*** Begin section ***

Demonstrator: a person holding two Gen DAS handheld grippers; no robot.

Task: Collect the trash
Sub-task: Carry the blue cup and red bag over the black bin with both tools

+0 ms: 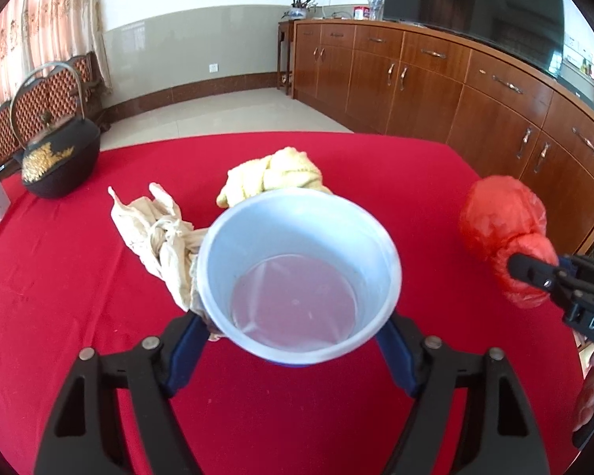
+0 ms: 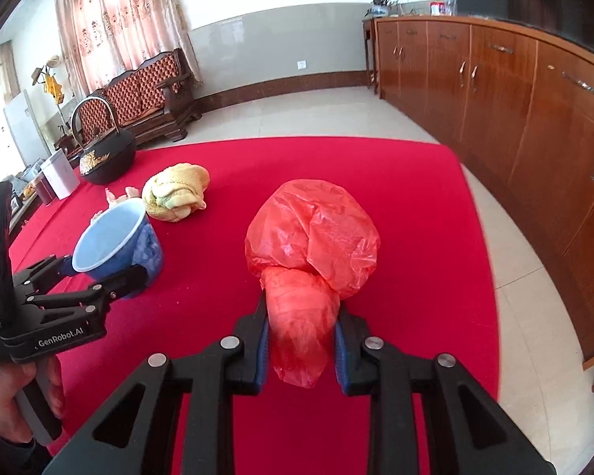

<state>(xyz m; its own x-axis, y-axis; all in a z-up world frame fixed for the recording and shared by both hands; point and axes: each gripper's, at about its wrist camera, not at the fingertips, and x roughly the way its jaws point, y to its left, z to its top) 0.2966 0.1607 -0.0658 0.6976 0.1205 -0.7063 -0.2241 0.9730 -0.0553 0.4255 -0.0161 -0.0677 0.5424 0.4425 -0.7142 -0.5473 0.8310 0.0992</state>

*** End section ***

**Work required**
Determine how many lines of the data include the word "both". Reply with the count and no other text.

**Answer box**
2